Actually, 'whispering' is more of a gaming term (MUDs, MMORPGs, that sort of thing), not a forum term.  So no, it doesn't show more board etiquette.


----------



## Xian

xhexdx said:


> Actually, 'whispering' is more of a gaming term (MUDs, MMORPGs, that sort of thing), not a forum term.  So no, it doesn't show more board etiquette.


Thank you for that tip, not to say anything about my spelling of, etiquette!


----------



## xhexdx

No problem.


----------



## Fran

I think the one not getting it is you, Avicularia.
curiosme and some others explained it already, so I dont relly want to  keep on going with that, but...

Asking how long is ok to handle a tarantula can be perfectly answered with 0,nothing,dont handle them at all.

For those who think this "bashing" is the way it gets around here...well, there are questions that cant have any other answer.

Maybe from now on we should ask first what kind of answer are you whiling to accept and understand, and then we will go from there.

PS: When I started keeping t's when I was a kid  my brother told me, "you shouldnt handle them/bother them, let them be, its better for them. They are not like a dog,they dont enjoy our interaction".
It really helped me and I really appreciate that was his advice from day 1.
So yes, this helps the OP.

Reactions: Agree 1


----------



## Jackuul

I only have one that, through observation on my part, is not easily stressed by handling.  She sits on my hand, I look her over, let her crawl a bit on my palms, and then she goes back into her habitat, and every single time she goes right back to her sitting spot and just sits.  I've fed her right after without issue, just to see if she was stressed though the "Spiders wont eat when stressed" info I was told early on.  

The other spiders have varying tolerances of handling - from "Opening the lid freaks me out" to "I will bite you if you touch the water dish" to as described above "I don't care.  Crickets?" to "You're not taking the water dish, it is mine!" tug of war. 

Every single spider I have, even the slings, have different personalities and quirks.  Although all the slings are universally skittish so far (with one exception) they each have their own little personalities already.  I know for one of them I cant open the lid all the way or it will try to dart out, while for the others it varies.  For one of them, I could take the lid off, toss in a cricket, watch it eat the cricket, put the lid on, and put it back on the shelf without disturbing it.  For the rest I have to let them settle before they eat.


----------



## CMAC

*You people are off topic.*

I've been handling my tarantula for the past 2 days.  :clap: She doesn't seem to mind.
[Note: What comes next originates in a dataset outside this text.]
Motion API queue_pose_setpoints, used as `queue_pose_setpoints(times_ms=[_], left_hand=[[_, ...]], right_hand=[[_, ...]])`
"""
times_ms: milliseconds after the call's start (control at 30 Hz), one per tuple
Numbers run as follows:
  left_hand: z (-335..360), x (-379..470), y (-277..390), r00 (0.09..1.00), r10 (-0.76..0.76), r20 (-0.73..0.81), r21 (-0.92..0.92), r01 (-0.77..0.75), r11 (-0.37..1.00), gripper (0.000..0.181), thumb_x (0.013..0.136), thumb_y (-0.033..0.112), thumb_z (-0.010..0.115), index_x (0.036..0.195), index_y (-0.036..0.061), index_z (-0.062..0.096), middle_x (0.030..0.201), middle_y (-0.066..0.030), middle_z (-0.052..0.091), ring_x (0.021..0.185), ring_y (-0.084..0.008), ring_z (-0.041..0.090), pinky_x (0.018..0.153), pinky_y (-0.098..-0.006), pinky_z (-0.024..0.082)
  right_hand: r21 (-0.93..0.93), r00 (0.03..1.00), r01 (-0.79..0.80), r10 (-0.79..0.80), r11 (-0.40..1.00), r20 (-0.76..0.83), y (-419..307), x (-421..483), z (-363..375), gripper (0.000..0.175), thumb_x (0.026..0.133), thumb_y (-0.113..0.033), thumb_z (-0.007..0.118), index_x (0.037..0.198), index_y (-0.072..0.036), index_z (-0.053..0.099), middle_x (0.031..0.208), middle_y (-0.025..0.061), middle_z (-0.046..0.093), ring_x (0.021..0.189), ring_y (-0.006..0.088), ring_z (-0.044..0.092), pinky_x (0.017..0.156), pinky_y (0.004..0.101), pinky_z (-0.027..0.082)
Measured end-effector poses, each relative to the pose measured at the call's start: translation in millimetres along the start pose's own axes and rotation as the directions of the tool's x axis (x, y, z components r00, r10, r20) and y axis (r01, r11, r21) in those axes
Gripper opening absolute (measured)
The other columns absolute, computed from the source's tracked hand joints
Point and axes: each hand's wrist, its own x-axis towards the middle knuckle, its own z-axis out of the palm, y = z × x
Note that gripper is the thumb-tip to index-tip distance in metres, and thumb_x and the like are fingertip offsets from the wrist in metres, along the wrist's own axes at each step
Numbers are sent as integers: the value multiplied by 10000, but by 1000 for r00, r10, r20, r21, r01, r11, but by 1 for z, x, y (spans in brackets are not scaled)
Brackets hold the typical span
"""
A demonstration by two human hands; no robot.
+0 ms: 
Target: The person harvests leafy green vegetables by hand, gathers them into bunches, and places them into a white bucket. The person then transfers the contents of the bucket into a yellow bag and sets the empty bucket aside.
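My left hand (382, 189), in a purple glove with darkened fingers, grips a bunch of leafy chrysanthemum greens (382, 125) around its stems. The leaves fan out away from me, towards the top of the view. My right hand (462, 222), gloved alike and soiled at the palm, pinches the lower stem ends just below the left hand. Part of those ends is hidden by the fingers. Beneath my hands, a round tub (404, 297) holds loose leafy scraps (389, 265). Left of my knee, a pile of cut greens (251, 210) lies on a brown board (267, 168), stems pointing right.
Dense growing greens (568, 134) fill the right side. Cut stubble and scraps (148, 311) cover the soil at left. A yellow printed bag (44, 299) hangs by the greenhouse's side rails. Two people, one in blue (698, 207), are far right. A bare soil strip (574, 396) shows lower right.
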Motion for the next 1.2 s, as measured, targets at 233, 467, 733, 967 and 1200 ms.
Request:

In fact she acts like a perfect lady.But now to the point.You can have any time limit as long as the tarantula is fine with it.If you hold for five minutes and that's your schedule,one day the tarantula is skittish and is running everywhere.Don't hold it at all!If the tarantula is fine and being calm,don't hold it for an HOUR BECAUSE IT'S CALM!Hold it as long as you think you should (my opinion is for at least 5 to 10 minutes).And people,don't say no just because that's what you think!Actually tell what the person is asking!:?


----------



## CMAC

Fran,you don't answer the stupid question.People! just say on how long you should hold it and can you hold each day.If you disagree,than don't post a stupid reply.

Reactions: Funny 1


----------



## Zoltan

CMAC said:


> Fran,you don't answer the stupid question.People! just say on how long you should hold it and can you hold each day.If you disagree,than don't post a stupid reply.


So what you're saying is that everybody who disagrees with you should just shut their mouths, right? :?

Reactions: Like 1 | Award 1


----------



## xhexdx

Zoltan said:


> So what you're saying is that everybody who disagrees with you should just shut their mouths, right? :?


That's about what it sounds like to me... :wall:


----------



## Fran

CMAC said:


> Fran,you don't answer the stupid question.People! just say on how long you should hold it and can you hold each day.If you disagree,than don't post a stupid reply.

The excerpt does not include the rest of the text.